"I worry that we have failed to effectively quantify the importance of having disabled people in every single space ... representation is incredibly impactful; there is so much reciprocity between disabled and non-disabled people negotiating and navigating spaces and processes together. There is value here that makes asking these questions worthwhile!"
The 2023 M-Enabling Summit will explore "AI and Digital Transformation: New Paradigms for Accessibility and Inclusion Strategies". In the run-up to the conference, one of the Summit speakers, Julie Eshleman, has agreed to share some of here insights from behaviour science to help people with disabilities the life they want and her expectations for the Summit.
Julie is a behavior scientist and researcher with 20 years of experience working in the disability sector, helping make more spaces work better in more ways for more people. She applies behavior science to the systems where people need to thrive but might not be - this way she helps organizations plan and implement impactful policy and process changes so that more people are happy and successful.
Q1: You are investigating how people with disabilities use technology to build the lives and experiences they want. What lead you to this field? And what are common misconceptions you encounter in this field?
Julie: I started in this field because I have been working with disabled people for a long time, and began to feel a little uncomfortable with my relationship to how I was supporting people as a practitioner.
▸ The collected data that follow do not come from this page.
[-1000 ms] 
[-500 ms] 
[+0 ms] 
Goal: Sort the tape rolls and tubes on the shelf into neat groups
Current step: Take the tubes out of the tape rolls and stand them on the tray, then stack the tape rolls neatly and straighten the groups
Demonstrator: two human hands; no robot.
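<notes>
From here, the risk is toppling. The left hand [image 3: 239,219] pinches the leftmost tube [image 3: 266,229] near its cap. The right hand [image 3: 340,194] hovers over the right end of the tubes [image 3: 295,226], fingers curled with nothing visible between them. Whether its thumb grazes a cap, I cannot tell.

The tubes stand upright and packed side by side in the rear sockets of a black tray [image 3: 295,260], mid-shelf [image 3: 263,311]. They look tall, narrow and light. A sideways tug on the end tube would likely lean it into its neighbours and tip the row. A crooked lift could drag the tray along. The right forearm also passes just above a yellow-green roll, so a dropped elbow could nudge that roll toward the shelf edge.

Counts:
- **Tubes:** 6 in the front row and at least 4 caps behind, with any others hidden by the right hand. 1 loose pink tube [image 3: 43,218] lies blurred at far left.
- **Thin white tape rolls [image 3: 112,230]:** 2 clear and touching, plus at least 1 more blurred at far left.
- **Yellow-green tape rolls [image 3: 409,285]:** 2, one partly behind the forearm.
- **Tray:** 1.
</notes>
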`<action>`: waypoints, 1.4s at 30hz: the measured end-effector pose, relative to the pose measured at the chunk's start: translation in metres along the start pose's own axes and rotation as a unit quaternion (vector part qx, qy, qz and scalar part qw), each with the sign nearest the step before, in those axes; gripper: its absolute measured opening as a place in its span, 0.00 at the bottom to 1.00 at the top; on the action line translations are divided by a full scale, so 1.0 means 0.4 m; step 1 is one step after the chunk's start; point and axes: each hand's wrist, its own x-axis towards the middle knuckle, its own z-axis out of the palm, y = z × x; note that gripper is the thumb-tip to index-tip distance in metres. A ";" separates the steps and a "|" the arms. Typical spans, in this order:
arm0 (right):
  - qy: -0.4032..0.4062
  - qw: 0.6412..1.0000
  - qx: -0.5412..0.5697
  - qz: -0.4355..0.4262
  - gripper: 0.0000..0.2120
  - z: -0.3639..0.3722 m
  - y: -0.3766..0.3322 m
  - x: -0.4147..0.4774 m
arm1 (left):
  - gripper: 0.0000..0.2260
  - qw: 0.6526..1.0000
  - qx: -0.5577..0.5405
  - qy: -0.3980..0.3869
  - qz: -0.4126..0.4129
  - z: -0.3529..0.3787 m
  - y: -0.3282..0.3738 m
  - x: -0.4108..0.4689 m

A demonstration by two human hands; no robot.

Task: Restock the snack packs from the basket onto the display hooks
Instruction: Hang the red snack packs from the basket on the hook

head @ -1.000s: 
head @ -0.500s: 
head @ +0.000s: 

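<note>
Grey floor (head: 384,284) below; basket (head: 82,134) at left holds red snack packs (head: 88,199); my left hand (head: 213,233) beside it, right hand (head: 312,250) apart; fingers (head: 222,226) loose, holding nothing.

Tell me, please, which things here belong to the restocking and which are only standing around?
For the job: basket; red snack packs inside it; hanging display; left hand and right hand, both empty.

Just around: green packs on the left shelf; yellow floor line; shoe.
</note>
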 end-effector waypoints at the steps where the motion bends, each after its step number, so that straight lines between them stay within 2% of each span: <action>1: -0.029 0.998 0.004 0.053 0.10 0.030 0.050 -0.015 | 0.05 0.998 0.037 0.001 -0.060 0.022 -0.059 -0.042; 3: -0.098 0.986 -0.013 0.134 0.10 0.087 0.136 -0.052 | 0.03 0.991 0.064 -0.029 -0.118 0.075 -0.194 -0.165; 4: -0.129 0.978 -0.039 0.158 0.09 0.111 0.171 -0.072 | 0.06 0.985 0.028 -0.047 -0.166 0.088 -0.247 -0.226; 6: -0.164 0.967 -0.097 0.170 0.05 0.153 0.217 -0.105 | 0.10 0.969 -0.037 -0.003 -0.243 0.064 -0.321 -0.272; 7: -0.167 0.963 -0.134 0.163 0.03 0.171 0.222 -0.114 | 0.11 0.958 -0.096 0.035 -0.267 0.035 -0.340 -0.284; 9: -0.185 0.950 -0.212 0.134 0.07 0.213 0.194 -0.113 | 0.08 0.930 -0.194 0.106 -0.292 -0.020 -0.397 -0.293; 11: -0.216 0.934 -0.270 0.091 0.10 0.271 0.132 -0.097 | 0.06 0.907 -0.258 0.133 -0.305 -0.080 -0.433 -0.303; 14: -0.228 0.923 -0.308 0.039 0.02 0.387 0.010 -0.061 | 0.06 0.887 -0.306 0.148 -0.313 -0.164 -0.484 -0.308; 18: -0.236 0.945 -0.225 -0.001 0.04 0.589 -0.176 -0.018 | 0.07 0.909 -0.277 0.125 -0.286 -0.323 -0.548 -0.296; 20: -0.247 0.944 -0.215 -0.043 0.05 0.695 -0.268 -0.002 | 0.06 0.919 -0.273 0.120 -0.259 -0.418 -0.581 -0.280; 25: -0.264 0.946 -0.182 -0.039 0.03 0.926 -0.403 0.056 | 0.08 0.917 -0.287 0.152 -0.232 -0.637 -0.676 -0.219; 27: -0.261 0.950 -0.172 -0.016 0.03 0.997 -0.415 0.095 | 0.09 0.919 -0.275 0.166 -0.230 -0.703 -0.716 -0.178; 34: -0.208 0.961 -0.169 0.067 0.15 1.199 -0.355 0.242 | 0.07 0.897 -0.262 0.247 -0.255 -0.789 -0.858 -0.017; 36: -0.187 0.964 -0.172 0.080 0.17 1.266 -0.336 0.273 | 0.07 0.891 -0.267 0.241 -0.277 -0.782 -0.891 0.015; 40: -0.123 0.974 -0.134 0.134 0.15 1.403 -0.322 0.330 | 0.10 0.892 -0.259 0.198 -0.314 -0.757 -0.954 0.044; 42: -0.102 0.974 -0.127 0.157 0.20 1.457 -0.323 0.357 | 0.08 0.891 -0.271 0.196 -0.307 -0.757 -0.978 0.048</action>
Because of the kinds of activities that qualify as 'billable time', many clinicians struggle with the idea that the person in need of support is 'broken' and in need of 'fixing' - I felt like a better focus and use of my time was not on supporting disabled people individually but working with large organizations to make more policies and processes just work better for more people, and to create systems where more people can thrive and be successful. I think the most common misconception I encounter is that there are 'tech users' and 'tech experts' - these two groups overlap a lot more than we think, and we are just learning to include disabled tech users as the most important stakeholder group not only as consumers, but as designers, researchers, and practitioners. There isn't only one kind of expert in this space!
Q2: Consumer electronics such as mobile phones, tablets and wearables are integrating more and more functionalities that help people with disabilities use the devices as well as access content and control the environment. How would you define the distinction between accessibility features and assistive features, and is this distinction even helpful?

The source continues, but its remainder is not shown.